**TASK ITEM**
Exactly as shown below, retype every line of the data.

___ PROVIDED MATERIAL ___

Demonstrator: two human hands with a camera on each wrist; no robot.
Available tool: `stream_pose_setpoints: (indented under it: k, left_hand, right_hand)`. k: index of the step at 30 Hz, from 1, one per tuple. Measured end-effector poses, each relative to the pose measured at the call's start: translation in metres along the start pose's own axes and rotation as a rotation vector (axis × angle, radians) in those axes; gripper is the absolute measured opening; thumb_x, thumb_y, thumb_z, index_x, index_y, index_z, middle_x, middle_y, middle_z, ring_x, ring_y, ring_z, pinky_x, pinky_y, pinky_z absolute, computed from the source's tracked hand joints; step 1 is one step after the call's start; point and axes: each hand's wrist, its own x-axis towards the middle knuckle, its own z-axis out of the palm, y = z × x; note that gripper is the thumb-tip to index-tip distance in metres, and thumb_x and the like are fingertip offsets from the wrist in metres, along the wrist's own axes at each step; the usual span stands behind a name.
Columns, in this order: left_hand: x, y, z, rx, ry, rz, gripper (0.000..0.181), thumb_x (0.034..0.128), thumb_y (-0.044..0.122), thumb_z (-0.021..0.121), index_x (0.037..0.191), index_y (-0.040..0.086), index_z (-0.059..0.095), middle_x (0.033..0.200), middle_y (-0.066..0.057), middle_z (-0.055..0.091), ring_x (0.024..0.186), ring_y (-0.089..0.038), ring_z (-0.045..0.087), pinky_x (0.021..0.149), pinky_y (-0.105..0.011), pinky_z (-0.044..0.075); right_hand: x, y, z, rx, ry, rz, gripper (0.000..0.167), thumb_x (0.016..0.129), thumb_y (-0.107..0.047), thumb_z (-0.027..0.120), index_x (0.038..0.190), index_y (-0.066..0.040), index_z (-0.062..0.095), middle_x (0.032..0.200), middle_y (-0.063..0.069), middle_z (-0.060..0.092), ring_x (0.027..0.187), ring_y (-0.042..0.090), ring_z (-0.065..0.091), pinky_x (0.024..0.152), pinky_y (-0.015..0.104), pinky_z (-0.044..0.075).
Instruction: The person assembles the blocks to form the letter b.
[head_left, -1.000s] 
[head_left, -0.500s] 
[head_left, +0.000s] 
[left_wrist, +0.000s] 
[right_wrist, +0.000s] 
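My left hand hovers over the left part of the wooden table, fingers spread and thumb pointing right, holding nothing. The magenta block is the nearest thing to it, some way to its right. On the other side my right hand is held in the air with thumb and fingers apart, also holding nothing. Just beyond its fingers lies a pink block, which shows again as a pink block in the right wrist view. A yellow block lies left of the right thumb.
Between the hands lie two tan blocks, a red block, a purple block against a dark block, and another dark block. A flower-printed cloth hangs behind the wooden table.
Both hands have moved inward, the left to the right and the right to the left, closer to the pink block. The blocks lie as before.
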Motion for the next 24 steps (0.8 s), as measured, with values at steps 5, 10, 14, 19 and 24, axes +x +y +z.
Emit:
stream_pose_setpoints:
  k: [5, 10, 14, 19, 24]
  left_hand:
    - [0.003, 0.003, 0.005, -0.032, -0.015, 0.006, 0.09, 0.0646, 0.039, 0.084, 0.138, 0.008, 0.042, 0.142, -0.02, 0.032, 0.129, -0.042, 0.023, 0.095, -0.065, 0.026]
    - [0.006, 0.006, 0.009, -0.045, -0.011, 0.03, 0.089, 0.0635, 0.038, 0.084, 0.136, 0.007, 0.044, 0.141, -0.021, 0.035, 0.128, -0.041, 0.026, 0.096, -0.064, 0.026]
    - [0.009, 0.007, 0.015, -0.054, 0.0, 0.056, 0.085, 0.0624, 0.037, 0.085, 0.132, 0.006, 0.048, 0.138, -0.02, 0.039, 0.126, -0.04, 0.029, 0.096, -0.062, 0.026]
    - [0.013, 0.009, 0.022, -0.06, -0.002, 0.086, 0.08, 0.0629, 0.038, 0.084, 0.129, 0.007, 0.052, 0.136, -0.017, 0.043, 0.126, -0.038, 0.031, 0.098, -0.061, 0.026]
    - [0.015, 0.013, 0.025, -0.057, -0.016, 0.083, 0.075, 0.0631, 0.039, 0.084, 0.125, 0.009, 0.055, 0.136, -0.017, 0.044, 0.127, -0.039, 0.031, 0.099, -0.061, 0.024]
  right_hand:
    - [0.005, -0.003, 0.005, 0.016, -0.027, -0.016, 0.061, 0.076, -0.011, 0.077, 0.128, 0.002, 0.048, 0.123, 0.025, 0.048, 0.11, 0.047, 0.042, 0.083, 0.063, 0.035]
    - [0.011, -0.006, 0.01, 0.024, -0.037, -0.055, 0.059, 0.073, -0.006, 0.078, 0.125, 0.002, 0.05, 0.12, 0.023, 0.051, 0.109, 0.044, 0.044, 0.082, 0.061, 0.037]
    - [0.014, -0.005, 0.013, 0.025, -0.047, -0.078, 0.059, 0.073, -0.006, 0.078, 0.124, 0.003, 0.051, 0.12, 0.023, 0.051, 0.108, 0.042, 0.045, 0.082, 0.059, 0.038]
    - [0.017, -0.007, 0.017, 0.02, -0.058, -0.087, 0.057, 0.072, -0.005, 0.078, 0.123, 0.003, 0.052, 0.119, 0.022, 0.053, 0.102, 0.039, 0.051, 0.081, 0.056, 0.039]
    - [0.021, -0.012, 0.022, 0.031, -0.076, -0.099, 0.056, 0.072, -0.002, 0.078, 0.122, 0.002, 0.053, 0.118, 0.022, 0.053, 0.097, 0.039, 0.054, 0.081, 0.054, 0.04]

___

**TASK ANSWER**
Demonstrator: two human hands with a camera on each wrist; no robot.
Available tool: `stream_pose_setpoints: (indented under it: k, left_hand, right_hand)`. k: index of the step at 30 Hz, from 1, one per tuple. Measured end-effector poses, each relative to the pose measured at the call's start: translation in metres along the start pose's own axes and rotation as a rotation vector (axis × angle, radians) in those axes; gripper is the absolute measured opening; thumb_x, thumb_y, thumb_z, index_x, index_y, index_z, middle_x, middle_y, middle_z, ring_x, ring_y, ring_z, pinky_x, pinky_y, pinky_z absolute, computed from the source's tracked hand joints; step 1 is one step after the call's start; point and axes: each hand's wrist, its own x-axis towards the middle knuckle, its own z-axis out of the palm, y = z × x; note that gripper is the thumb-tip to index-tip distance in metres, and thumb_x and the like are fingertip offsets from the wrist in metres, along the wrist's own axes at each step; the usual span stands behind a name.
Columns, in this order: left_hand: x, y, z, rx, ry, rz, gripper (0.000..0.181), thumb_x (0.034..0.128), thumb_y (-0.044..0.122), thumb_z (-0.021..0.121), index_x (0.037..0.191), index_y (-0.040..0.086), index_z (-0.059..0.095), middle_x (0.033..0.200), middle_y (-0.066..0.057), middle_z (-0.055..0.091), ring_x (0.024..0.186), ring_y (-0.089..0.038), ring_z (-0.045..0.087), pinky_x (0.021..0.149), pinky_y (-0.105..0.011), pinky_z (-0.044..0.075); right_hand: x, y, z, rx, ry, rz, gripper (0.000..0.167), thumb_x (0.016..0.129), thumb_y (-0.107..0.047), thumb_z (-0.027..0.120), index_x (0.038..0.190), index_y (-0.066..0.040), index_z (-0.062..0.095), middle_x (0.032..0.200), middle_y (-0.063..0.069), middle_z (-0.060..0.092), ring_x (0.027..0.187), ring_y (-0.042..0.090), ring_z (-0.065..0.091), pinky_x (0.024..0.152), pinky_y (-0.015..0.104), pinky_z (-0.044..0.075).
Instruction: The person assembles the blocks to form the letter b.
[head_left, -1.000s] 
[head_left, -0.500s] 
[head_left, +0.000s] 
[left_wrist, +0.000s] 
[right_wrist, +0.000s] 
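My left hand hovers over the left part of the wooden table, fingers spread and thumb pointing right, holding nothing. The magenta block is the nearest thing to it, some way to its right. On the other side my right hand is held in the air with thumb and fingers apart, also holding nothing. Just beyond its fingers lies a pink block, which shows again as a pink block in the right wrist view. A yellow block lies left of the right thumb.
Between the hands lie two tan blocks, a red block, a purple block against a dark block, and another dark block. A flower-printed cloth hangs behind the wooden table.
Both hands have moved inward, the left to the right and the right to the left, closer to the pink block. The blocks lie as before.
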Motion for the next 24 steps (0.8 s), as measured, with values at steps 5, 10, 14, 19 and 24, axes +x +y +z.
Emit:
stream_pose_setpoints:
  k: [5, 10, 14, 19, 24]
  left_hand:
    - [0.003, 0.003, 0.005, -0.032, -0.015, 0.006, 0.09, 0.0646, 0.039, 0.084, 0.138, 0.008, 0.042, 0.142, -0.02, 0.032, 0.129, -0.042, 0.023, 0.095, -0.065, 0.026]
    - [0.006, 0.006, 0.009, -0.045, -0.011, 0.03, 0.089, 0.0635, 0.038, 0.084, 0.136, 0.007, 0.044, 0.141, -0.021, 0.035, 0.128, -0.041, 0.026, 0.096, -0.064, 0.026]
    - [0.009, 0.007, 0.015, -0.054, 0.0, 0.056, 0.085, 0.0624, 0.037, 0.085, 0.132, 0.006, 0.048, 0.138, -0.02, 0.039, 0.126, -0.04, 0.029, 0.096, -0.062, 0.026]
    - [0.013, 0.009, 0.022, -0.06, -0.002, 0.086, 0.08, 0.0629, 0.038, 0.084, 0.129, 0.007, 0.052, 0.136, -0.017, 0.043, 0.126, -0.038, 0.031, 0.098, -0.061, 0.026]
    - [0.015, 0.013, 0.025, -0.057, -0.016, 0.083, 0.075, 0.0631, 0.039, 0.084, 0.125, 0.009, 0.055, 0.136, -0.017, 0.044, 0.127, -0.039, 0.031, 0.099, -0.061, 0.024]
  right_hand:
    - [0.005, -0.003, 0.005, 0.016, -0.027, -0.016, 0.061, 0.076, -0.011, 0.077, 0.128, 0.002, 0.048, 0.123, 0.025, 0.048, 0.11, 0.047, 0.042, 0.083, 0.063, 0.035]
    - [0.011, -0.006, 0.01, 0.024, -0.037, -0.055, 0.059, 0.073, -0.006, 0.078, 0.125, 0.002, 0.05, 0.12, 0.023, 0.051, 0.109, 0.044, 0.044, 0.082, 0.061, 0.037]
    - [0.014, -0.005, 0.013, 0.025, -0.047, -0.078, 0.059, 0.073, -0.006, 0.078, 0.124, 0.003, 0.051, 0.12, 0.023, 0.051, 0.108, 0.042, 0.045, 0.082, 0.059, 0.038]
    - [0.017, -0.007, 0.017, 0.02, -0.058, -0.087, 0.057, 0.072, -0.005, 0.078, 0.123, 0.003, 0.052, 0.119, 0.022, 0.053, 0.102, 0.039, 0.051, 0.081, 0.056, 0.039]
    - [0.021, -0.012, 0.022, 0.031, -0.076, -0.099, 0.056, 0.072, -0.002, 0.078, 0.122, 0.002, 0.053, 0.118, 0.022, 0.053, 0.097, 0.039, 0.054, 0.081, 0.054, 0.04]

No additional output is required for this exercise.